There are 38 Debts Recovery Tribunal (DRTs) functioning at various parts of India currently. A new DRT will come up at Siliguri. There are 5 Debts Recovery Appellate Tribunal (DRAT) functioning at Mumbai, Allahabad, Chennai, Delhi and Kolkata. It is proposed to speed up the process of recovery, besides moving towards online DRTs by electronic filing of recovery applications, documents and written statements. DRTs will be the core of the bankruptcy code and will deal with all insolvency proceedings involving individuals. A secured creditor in India recovers 25.7% on an average for every $ of credit from an insolvent firm which takes 4.3 years for proceedings to conclude. There were 95,537 cases pending in 32 DRTs as of October 2016. The amount involved in these cases was over Rs4 lakh crore. There were about 70,000 applications at the end of March 2016. West Bengal has the highest number of pending cases, with 3 tribunals handling about 16,000 cases. Ahmedabad had the highest number of large-value cases being heard in debt recovery tribunals across the country.

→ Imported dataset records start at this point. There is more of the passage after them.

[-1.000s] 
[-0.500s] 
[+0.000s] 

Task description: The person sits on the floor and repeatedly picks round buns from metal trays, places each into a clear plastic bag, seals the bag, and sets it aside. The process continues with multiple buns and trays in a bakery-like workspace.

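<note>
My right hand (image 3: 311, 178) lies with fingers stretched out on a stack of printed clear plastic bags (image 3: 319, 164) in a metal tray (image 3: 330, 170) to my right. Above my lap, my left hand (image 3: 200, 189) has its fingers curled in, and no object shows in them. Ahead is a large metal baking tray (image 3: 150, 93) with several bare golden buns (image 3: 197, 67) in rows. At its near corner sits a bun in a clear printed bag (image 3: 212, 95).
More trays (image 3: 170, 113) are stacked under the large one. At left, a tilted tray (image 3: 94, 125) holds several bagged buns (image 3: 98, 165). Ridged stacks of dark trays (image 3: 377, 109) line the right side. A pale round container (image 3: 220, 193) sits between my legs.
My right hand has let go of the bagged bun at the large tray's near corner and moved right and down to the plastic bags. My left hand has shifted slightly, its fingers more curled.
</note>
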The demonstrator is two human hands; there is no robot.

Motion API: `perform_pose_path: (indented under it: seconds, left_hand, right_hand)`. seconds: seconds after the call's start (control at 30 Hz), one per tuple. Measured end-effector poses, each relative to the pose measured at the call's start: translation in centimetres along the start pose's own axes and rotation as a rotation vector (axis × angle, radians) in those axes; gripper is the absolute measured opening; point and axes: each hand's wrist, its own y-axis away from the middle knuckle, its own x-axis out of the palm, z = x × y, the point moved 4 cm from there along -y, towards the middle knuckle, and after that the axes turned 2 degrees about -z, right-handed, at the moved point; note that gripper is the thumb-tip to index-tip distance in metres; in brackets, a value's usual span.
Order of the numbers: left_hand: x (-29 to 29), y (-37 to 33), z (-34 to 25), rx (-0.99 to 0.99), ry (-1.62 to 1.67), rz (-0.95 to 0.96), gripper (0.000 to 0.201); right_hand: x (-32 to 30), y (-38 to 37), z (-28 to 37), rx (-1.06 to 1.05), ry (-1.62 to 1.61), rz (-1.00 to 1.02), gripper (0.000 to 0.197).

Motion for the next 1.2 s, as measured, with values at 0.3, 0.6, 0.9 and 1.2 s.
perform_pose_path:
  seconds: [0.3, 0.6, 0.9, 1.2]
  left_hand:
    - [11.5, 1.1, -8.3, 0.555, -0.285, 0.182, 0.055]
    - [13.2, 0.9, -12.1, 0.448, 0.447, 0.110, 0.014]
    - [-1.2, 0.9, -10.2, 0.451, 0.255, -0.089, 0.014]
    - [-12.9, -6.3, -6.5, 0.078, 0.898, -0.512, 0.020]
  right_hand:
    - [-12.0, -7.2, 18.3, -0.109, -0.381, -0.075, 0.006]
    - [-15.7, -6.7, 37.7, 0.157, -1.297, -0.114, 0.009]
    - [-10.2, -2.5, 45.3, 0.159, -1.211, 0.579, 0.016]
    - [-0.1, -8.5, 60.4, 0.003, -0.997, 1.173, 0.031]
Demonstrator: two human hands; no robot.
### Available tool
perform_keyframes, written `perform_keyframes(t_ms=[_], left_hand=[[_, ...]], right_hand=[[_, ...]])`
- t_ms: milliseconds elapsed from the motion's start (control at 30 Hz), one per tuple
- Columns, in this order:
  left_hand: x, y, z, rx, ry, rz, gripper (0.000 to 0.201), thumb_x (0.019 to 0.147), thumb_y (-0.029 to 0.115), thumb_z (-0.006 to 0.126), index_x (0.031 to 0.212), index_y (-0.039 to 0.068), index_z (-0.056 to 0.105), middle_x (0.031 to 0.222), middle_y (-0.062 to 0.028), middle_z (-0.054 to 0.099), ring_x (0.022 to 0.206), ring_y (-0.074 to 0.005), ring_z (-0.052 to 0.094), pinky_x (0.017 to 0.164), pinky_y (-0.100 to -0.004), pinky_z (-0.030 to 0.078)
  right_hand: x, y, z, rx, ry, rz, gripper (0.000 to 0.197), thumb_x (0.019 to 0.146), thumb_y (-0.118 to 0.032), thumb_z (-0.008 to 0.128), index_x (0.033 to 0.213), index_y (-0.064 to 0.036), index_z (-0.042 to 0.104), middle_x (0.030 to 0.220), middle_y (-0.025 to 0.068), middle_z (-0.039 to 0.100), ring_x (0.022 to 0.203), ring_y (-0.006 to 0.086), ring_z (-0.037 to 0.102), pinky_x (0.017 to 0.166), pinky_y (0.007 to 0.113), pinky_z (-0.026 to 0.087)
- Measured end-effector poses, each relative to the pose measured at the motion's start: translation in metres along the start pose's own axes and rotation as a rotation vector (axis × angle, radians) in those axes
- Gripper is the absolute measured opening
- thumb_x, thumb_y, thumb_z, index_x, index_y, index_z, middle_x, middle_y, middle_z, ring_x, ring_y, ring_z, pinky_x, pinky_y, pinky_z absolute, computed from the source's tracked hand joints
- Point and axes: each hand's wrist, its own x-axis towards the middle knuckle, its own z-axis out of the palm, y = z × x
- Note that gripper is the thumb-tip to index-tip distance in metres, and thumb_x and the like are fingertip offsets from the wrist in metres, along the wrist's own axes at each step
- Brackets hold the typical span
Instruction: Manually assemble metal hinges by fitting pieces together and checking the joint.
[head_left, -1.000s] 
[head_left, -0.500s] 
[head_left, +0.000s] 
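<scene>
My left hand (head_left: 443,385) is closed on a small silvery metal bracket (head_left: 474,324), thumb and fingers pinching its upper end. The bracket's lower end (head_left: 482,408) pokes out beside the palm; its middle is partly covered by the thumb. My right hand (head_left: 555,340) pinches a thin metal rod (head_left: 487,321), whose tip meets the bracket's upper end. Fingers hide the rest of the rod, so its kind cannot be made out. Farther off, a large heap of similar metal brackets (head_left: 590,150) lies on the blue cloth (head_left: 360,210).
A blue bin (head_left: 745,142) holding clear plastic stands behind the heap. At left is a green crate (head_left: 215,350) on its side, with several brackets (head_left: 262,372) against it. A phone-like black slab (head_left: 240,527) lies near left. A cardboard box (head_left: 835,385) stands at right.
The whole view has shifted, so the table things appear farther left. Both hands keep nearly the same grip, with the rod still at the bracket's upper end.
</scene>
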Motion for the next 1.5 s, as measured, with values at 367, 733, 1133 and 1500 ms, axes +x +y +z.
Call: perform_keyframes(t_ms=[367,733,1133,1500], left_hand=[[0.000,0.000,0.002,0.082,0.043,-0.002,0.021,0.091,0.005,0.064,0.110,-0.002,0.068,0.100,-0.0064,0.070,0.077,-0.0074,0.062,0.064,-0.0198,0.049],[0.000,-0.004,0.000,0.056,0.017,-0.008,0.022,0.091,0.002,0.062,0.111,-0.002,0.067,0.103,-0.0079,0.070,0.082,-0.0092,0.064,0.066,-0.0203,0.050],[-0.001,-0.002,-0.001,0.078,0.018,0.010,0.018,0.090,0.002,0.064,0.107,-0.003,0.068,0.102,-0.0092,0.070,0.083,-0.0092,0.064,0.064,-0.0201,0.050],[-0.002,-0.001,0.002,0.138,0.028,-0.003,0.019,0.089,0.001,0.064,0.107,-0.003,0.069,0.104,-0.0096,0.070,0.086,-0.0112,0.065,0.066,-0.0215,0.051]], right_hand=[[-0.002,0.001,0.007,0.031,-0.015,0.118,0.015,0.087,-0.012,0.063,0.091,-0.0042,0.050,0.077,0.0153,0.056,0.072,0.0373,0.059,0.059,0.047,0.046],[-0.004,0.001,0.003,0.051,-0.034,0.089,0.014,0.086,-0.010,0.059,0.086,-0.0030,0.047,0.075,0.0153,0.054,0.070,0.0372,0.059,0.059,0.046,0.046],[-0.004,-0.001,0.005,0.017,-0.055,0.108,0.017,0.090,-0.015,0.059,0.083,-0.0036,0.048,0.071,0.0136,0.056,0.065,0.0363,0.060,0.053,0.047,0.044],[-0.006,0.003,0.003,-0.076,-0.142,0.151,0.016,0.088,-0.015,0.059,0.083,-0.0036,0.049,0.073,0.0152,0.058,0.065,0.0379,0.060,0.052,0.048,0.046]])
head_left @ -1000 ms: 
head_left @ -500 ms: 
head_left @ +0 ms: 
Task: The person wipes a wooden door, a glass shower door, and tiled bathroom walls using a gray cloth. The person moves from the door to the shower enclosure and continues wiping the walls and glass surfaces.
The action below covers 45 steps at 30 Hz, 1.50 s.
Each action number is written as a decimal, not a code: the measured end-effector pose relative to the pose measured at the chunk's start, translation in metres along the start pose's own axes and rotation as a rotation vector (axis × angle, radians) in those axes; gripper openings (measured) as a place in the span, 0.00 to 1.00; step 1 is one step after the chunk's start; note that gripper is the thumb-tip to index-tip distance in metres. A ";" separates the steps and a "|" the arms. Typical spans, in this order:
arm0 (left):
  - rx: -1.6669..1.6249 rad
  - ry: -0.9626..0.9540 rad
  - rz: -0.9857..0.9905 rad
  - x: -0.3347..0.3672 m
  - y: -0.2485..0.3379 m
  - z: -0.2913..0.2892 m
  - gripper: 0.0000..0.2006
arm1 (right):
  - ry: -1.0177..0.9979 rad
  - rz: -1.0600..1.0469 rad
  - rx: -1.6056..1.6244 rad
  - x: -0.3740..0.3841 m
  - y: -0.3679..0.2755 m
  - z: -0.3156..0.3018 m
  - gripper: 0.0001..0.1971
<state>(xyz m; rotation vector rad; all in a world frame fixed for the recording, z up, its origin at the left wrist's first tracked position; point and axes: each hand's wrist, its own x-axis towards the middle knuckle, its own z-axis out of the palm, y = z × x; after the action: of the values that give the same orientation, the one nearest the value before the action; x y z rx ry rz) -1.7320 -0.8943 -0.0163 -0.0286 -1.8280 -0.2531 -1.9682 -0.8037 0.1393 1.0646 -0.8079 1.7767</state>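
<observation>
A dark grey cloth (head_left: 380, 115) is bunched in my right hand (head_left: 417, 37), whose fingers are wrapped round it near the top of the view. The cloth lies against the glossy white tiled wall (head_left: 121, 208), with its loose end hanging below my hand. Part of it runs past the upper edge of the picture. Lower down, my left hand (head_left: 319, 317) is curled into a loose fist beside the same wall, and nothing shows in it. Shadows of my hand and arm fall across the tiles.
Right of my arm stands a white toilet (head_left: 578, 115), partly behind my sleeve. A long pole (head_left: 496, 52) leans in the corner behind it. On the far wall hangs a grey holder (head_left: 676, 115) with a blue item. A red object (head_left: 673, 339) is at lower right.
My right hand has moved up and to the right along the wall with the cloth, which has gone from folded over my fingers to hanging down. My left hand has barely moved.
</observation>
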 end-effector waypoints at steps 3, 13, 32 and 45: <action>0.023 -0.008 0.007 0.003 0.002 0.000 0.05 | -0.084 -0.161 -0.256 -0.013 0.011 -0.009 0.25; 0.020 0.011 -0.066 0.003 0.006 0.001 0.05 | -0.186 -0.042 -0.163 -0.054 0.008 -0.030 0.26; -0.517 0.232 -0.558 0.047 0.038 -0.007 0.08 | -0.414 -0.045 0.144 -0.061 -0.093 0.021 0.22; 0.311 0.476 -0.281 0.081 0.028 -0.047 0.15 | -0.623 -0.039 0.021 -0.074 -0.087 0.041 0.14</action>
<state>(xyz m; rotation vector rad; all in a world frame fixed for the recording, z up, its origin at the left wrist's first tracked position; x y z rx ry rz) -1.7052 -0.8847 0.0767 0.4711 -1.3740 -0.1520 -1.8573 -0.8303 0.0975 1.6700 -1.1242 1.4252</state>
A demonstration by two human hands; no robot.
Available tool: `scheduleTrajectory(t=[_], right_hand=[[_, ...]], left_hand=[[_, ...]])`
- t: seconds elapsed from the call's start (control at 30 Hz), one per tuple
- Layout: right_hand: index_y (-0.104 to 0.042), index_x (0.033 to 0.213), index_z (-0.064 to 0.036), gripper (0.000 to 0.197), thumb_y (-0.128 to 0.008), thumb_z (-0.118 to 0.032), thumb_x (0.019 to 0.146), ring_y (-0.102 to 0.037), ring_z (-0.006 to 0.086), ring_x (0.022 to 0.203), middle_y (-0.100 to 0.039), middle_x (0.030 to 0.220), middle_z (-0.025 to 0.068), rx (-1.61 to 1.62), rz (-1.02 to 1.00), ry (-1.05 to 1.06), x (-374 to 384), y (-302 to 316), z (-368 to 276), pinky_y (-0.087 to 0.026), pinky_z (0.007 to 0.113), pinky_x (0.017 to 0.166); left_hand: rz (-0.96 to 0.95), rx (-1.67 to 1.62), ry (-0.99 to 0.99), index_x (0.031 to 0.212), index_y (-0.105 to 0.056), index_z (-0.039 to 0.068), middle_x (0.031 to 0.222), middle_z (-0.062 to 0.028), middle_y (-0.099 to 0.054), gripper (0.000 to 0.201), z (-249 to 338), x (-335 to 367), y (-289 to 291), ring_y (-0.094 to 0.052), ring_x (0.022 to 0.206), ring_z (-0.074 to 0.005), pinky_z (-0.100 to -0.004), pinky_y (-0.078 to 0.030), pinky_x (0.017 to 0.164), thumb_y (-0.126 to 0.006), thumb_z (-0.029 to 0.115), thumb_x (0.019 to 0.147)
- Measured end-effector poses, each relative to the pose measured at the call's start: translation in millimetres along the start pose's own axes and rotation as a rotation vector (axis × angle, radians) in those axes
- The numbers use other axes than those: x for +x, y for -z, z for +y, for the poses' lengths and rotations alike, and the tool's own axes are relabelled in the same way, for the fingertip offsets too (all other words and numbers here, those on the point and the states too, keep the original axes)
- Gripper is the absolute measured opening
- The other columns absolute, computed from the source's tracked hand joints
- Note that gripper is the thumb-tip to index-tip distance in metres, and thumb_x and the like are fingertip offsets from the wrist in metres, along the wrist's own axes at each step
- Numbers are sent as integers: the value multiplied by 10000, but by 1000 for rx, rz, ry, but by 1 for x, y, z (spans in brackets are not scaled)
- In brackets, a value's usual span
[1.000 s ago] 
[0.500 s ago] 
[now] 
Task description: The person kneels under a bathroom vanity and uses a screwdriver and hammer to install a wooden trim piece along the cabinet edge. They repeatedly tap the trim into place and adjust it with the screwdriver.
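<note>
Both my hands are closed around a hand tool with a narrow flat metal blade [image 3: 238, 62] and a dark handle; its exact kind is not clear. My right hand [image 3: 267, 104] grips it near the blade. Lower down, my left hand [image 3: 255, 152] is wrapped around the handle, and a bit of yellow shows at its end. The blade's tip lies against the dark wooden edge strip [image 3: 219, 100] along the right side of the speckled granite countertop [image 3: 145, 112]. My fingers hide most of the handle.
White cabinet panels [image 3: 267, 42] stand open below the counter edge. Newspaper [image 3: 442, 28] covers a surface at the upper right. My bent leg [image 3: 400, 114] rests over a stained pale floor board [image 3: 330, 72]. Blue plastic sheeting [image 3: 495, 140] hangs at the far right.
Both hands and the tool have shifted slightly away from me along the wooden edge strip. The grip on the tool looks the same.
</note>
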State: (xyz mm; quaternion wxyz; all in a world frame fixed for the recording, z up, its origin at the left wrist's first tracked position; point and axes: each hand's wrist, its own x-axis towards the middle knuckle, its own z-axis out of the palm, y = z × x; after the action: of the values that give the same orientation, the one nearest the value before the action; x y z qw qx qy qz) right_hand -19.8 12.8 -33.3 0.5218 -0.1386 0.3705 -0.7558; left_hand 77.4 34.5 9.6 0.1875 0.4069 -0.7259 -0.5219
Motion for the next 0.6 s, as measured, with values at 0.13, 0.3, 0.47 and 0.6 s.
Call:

Mehul Dani: How has been the engagement of ICA with banks, FIs, NBFCs & BFSI sector wrt dispute resolution through arbitration?
Debajyoti Sengupta: Under the present law, recovery cases filed by banks/ financial institutions with claim amounts below Rs 10 lakh are filed before the usual civil courts and cases with claim amounts of Rs 10 lakh and above are filed before DRTs. Accordingly, cases for recovery are filed by banks/FIs only as a last option. Therefore, in most of the cases, being cases of wilful default, consent for alternative dispute resolution (ADR, either in the form of mediation, conciliation or arbitration) is less likely to come from the borrowers. The cases filed by the banks are based on documents and as such, would fall under Track-2 of the Draft Flow of Case Management Rules prepared by the Law Commission of India. Such cases should be tried by the respective courts or the fast track courts but strictly within the time frame of 9 months as suggested by the Law Commission.
What are the current trends in dispute resolution through arbitration among corporates, SMEs, firms etc? What are the changes observed in last 3 years?
About corporates and firms, the agreement between the parties must have a dispute resolution clause in the absence of which none of the parties can arbitrate dispute except in the case of subsequent consensus between the parties which is very difficult after the dispute arises.
In India, most of the MSME units become unviable mainly because of the delayed payment receipts. Due to huge pendency of cases, normal commercial litigation takes very long time to get finality. Most of the MSMEs do not understand the importance of arbitration clauses while entering contracts and hence when disputes arise they are left with litigations only. One government endeavour is the dispute resolution mechanism provided under S 19 of the Micro Small Medium Enterprises Development Act 2006. If the supplier could not get the payment within the stipulated time of 45 days from the date of receipt of such service or goods,
they can approach the MSMED council. If the opposite side is not ready and willing to cooperate with the conciliation or for whatever reason the conciliation fails, then the said facilitation council shall either act as an arbitration tribunal or refer the matter to an arbitral institution (even if there is no arbitration clause between the parties) for resolution of disputes by way of arbitration.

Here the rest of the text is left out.